Parlo con Moussa, e mi rendo conto che questa esperienza, che ai miei occhi sembra un sacrificio enorme, viene vissuta con gioia. È felice ma soprattutto crede intensamente in questo periodo di purificazione; crede al digiuno, alla possibilità aiutare gli altri, alla volontà di non mentire e cercare di essere per questi 29 o 30 giorni la versione migliore di se stesso.
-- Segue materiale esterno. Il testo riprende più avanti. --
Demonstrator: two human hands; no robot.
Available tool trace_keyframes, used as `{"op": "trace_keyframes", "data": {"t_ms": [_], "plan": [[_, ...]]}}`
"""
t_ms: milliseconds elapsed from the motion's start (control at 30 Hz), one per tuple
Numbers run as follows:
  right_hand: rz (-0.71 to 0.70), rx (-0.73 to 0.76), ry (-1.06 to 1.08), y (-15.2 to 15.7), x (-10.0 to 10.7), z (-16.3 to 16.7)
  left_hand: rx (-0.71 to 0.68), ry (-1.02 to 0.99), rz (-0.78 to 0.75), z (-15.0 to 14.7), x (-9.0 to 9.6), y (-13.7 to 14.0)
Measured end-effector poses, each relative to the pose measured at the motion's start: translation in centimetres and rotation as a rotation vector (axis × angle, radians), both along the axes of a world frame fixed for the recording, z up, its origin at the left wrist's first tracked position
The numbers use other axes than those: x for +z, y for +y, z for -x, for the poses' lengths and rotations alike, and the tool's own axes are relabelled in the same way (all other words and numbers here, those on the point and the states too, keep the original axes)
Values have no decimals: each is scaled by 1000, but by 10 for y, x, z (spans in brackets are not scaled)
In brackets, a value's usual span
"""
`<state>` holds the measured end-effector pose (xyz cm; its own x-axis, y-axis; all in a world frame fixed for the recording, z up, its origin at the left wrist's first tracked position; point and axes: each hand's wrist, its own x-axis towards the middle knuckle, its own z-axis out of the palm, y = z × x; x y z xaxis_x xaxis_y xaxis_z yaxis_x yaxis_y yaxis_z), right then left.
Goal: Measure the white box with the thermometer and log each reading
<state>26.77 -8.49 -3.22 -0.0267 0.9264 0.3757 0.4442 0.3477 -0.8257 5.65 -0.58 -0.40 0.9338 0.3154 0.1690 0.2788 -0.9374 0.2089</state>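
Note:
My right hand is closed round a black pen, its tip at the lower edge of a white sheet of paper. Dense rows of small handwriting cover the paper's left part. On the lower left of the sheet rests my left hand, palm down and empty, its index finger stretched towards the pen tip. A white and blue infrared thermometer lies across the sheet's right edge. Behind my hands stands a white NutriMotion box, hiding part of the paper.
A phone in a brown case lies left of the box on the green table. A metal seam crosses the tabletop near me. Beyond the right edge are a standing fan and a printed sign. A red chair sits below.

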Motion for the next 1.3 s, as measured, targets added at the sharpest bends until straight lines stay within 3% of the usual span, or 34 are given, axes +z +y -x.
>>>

Sora mi ha raccontato che rompe il digiuno mangiando 7 datteri, e bevendo dell’acqua. Non c’è una ragione precisa, 7 è il numero giusto per lui, mi dice. Mi racconta anche che per tradizione all’inizio del Ramadan, regala un sacco di zucchero ad ognuna delle sue figlie. Un gesto simbolico.
Mi raccontano delle felicità delle serate di Ramadan, famiglie e amici che mangiano insieme, ogni sera in una casa diversa. Penso ai ragazzi che lavorano come guardiani che si riuniscono per strada e su piccole panche di legno imbandiscono un banchetto, a terra la brace per scaldare il tè, ognuno porta qualcosa da casa. Attendono tutto il giorno questo momento, l’iftar, e sono felici di condividere il cibo, di essere arrivati fino a sera e di essere insieme. Ogni sera è una festa. L’#iftar è un momento di gioia in cui si condivide con le persone vicine o con gli sconosciuti. Condividere e regalare un pasto o anche solo un dattero, non importa, basta che sia fatto con il cuore.
È il primo venerdì del Ramadan, il giorno più sacro, e sono in auto con Francesco. Sono da poco passate le 13.00 e sono trascorsi due giorni dalla mia chiacchierata con Traorè. Siamo bloccati nel traffico da quasi due ore, quando improvvisamente ci troviamo circondati da centinaia di persone pronte alla preghiera. Hanno occupato la strada, steso i tappeti e si sono disposti ordinatamente, in attesa che dagli altoparlanti posti all’esterno della moschea cominci a risuonare il sermone del venerdì. Ormai abbiamo spento il motore perché non c’è possibilità di muoversi, non ci resta che attendere.
Allah akbar (Allah è il più grande) recitano insieme. Prima in piedi, le mani aperte vicino al capo, poi incrociate sul ventre. Si inginocchiano, le mani e la faccia a terra. Resto attonita. Sembra una danza, si muovono all’unisono creando onde di movimento, incuranti del sole cocente.
Vorrei fotografare, ma non me la sento di invadere questo momento così intimo anche se si svolge in mezzo alla strada. Sento l’energia che ci circonda. Per un istante vorrei credere anche io così fortemente nella notte del destino, “la notte in cui i cancelli del Paradiso sono aperti, mentre quelli dell’Inferno sono chiusi, e i diavoli sono incatenati, una notte in cui sperare per il perdono dei propri peccati”.
Quella notte guarderò la luna, ascolterò le preghiere, il canto del muezzin e vivrò nella magia che mi circonderà.